А сейчас куда? Что ждет его впереди?
В потрепанной, мятой шинели Попов шел по московской улице. После пропитанных лекарствами палат на свежем воздухе кружилась голова. Москва дышала ему в лицо осенней непогодью. Сеялся мелкий и нудный дождь вперемежку со снегом, ветер сорил на тротуары мокрые листья, качал за заборами тонкие ветки рябины, гнущиеся от грузных кистей спелых ягод.
— Ишь ты, сколько ее ноне уродило!
Дмитрий вспомнил родные таежные леса, раскиданные среди них небольшие селения, в которых жили его соплеменники — не избалованные природой, прилежные в труде коми или, как их называли царские чиновники, — зыряне.
В летнюю или в такую вот, осеннюю, пору любил он со своими сверстниками — деревенскими ребятами бродить по тем лесам: собирать грибы, ломать спелую черемуху, прихваченную инеем холодную рябину, жечь костры. «Эх, махнуть бы недельки на две домой, в свое Глотово! Похлестать бы на току снопы цепом, помочь отцу вывезти по первопутку дрова из леса».

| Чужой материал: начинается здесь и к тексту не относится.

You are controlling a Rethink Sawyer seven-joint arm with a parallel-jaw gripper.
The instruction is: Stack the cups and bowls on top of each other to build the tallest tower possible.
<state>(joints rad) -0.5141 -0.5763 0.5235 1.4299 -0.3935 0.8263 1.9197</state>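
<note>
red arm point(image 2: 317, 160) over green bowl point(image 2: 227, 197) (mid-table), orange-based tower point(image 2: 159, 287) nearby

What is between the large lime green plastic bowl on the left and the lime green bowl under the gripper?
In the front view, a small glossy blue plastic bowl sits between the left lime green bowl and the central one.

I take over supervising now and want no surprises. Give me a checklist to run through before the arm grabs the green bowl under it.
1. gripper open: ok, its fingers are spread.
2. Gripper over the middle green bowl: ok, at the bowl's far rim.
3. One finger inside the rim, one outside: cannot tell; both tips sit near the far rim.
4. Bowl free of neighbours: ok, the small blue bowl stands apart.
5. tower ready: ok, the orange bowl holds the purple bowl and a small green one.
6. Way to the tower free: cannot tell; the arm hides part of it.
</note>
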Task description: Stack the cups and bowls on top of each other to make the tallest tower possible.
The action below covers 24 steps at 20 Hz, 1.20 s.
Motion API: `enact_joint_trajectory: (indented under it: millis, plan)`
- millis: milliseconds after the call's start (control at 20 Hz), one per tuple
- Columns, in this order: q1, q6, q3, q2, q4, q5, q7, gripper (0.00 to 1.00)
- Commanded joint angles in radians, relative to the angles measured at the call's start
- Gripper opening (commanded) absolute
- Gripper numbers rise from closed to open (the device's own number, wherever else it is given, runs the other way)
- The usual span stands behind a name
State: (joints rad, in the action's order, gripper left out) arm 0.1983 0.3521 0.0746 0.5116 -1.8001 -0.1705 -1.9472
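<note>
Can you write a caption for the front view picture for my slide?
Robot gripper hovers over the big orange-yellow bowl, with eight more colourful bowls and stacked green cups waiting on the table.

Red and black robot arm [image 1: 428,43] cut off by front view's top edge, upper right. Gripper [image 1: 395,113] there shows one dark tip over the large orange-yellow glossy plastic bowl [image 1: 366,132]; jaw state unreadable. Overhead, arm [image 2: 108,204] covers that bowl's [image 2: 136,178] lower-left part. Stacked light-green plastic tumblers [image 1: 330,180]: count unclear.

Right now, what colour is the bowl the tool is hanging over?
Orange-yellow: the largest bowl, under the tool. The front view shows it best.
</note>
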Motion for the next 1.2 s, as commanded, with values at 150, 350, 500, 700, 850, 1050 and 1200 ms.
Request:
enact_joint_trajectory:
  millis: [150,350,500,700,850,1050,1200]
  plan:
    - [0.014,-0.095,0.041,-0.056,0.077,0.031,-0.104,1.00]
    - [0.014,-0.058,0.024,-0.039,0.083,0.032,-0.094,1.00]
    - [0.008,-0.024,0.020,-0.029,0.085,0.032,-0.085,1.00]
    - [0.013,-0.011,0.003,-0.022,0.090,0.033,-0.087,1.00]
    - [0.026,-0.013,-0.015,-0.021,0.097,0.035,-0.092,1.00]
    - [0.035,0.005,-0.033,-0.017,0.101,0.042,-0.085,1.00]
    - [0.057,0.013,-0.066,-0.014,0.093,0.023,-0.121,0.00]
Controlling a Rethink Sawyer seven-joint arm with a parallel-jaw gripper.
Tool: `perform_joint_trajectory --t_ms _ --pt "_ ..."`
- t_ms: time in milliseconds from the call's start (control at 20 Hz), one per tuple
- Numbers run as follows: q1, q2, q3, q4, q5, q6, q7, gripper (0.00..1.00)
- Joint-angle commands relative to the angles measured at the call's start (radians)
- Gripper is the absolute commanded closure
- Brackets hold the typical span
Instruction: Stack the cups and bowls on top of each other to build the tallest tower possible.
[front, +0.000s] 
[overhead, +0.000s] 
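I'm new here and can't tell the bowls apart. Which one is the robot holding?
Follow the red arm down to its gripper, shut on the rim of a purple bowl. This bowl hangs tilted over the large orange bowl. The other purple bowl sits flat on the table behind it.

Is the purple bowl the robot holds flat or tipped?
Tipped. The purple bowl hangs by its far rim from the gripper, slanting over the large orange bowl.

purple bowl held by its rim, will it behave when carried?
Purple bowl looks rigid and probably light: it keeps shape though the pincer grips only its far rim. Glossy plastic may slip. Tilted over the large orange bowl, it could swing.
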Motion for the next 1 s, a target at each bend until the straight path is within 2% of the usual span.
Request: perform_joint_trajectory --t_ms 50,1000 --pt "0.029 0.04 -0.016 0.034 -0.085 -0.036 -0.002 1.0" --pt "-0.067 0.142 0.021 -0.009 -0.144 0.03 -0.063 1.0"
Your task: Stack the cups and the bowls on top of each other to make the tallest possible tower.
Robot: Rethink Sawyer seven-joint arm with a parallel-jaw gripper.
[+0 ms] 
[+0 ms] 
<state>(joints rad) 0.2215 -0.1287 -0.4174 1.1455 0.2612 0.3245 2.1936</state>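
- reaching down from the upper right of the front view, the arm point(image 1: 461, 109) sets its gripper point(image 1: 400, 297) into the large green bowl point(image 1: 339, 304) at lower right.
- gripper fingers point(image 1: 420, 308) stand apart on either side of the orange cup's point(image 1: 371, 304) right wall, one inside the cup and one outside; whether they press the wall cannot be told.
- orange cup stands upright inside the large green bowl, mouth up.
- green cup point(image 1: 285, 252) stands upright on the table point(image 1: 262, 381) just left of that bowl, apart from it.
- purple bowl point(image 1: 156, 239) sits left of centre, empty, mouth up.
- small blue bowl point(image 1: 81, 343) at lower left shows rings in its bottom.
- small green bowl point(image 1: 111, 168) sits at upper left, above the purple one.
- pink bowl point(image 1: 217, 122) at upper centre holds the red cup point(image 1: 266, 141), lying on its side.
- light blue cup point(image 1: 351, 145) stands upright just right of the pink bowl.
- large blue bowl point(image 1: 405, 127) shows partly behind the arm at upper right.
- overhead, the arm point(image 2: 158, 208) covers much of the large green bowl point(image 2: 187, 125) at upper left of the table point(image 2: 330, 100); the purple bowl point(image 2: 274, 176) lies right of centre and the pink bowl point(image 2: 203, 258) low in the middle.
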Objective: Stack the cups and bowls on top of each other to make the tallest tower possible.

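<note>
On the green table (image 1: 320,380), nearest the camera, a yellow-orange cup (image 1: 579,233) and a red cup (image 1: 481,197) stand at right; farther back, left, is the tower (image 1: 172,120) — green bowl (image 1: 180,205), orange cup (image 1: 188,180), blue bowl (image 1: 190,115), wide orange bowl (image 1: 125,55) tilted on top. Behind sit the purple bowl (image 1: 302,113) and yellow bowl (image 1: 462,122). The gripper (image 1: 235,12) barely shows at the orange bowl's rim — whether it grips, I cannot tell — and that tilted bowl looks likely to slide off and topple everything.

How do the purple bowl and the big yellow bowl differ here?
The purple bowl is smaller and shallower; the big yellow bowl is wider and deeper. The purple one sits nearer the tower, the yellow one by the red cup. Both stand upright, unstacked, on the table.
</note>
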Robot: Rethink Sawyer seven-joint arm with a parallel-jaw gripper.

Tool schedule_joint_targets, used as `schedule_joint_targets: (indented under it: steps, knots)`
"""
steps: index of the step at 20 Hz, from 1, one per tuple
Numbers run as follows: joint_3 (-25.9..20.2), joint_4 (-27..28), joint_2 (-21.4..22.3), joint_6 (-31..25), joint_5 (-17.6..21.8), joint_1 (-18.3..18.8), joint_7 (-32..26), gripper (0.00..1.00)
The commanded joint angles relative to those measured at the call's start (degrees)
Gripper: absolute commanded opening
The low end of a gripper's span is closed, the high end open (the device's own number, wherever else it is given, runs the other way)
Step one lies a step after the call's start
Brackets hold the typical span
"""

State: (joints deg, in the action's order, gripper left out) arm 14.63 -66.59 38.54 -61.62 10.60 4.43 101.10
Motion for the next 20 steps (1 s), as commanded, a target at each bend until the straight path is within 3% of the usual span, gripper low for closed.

Из-за угла навстречу Попову выскочила пролетка с рыжебородым кучером на козлах. В пролетке — дама под черной вуалью, рядом с ней — офицер с закрученными штопором усами. Офицер что-то рассказывал даме, то склоняясь к ее уху, то откидываясь назад, пьяно хохотал.
Разбрызгивая жидкую, смешанную со снежной кашицей грязь, пролетка пронеслась мимо. Попов озлобленно посмотрел ей вслед: «Вон она какая у них, война-то, — веселая!» Колеса пролетки словно оборвали нити воспоминаний о доме. Вид хохочущего офицера вернул Дмитрия к действительности. «Куда меня определят? — задумался он. — В Москве оставят, в запасном полку, или сразу в действующую?»
Не предполагал дважды раненый унтер-офицер Дмитрий Попов, что о его назначении уже позаботились — и не кто-нибудь, а сам государь-император, самодержец всероссийский. Еще в феврале 1915 года в Петербург прибыл из союзной Франции Поль Думер. Ловкий сенатор зачастил с визитами к высокопоставленным военным чинам и министрам царского правительства. Посланец французских буржуа настойчиво добивался того, чтобы Россия направила триста тысяч своих солдат и офицеров на французско-германский фронт в обмен на пушки и снаряды.